Solilokui

Kesaksian Seorang Penderita Covid-19

Malam-malam setelah ini sepertinya bakalan dinamis. Pasti teriakan dan amukan di tengah hening akan kembali menggelegar. Aku harus bersiap tak bisa tidur tenang.

Tulisan di bawah ini adalah kesaksian, Nina Susilowati, yang tengah dirawat di rumah sakit rujukan karena terpapar Covid.

Karena panjang, kami bagi menjadi tiga tulisan. Semoga menjadi pelajaran bagi kita untuk semakin mawas diri, dan membuka hati bagi orang lain agar kita bisa melewati pandemi ini.

Episode 1

Aku PDP Corona

Berbagi ah. Setidaknya berbagi pengalaman. Saat ini aku sudah dirawat di RS Pasarminggu hari ke 14. Di ruang isolasi dengan pintu selalu terkunci dari luar.

Aku masuk ke RS Pasarminggu berdasarkan rujukan dari RSUD Kebayoran Lama. Hasil Rontgen thorax buruk, batuk kecil, demam lebih dari 38, dan gejala pneumonia. Alhasil masuk ruang isolasi itu.

Di sini malah ketahuan kalau ternyata mengidap kardiomegali. Maklum selama ini mengendalikan tensi dan gula darah keteteran. Jadi ini yang digarap duluan sama pneumonia nya. Klorokuin sempat minum 4 hari saja. Aku sudah swab lewat hidung 2 kali tapi sampai hari ini belum keluar hasilnya.

Sekamaran aku bertiga, satunya sudah pulang karena hasil negatif. Njuk satunya divonis positif kemarin. Pagi ini yang positif baru dipindah ke lantai yang khusus positif COVID-19. Njuk aku sendirian di kamar. Tapi mikir keras, kan sudah dua minggu ini berbagi kamar mandi dengan yang positif.

Personal higienis diri tetap aku jaga selama ini. Hand sanitizer sering kupakai sebisaku. Tapi kok ya tetap deg-degan. Semoga hasil swabku nanti negatif.

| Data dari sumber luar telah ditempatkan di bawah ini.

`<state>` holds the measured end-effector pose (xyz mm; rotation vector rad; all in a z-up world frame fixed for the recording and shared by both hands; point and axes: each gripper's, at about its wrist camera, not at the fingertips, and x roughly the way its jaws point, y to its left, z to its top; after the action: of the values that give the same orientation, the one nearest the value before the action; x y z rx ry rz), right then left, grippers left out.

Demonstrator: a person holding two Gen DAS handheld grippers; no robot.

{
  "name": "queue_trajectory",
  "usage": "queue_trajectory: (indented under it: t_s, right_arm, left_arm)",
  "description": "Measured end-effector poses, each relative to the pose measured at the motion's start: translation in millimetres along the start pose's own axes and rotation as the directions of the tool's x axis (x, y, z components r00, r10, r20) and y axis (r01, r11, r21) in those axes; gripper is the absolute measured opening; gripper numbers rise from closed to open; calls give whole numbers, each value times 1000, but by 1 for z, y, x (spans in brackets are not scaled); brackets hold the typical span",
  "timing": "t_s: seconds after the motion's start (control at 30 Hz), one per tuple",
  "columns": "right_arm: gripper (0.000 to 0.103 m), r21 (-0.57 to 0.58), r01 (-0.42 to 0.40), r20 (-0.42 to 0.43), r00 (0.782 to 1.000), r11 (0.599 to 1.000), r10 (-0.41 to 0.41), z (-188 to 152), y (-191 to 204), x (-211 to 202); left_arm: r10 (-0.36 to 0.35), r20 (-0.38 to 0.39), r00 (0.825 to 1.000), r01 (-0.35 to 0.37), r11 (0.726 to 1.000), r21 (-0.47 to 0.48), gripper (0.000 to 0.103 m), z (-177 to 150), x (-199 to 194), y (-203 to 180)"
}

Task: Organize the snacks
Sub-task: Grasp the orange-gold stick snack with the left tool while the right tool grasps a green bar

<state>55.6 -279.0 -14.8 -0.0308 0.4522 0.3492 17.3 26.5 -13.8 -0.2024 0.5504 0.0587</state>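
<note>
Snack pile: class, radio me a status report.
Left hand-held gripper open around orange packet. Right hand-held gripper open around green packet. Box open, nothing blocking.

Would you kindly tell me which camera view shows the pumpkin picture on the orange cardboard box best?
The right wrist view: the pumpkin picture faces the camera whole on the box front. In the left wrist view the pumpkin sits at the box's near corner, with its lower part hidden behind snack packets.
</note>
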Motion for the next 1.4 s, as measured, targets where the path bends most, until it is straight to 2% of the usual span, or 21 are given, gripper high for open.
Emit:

Doakan ya.

*******

Episode 2

Mau Mengeluh Saat Isolasi? Malu Lah ke Paramedis

Saat pertama masuk ruang isolasi merana banget. Langsung dari IGD, belum bawa persiapan apa-apa. Boro-boro baju ganti, yang ada tinggal air 1/2 botol sedang. Perut sudah keroncongan. Sejak pagi hanya kemasukan sarapan bubur. Di IGD sesiangan. jam 17.00 WIB baru masuk kamar isolasi dan ditinggal.

Jam 19.00 nekan bell mau bilang lapar dan tidak punya makanan. Tapi tidak ada yang datang. Jam 21.00 baru masuk paramedik memberikan konsumsi dan segelas air putih. Sambil bawa tata tertib yang masih ditulis dengan tangan, yang menyatakan kalau paramedik tidak bisa masuk sewaktu-waktu karena keterbatasan APD.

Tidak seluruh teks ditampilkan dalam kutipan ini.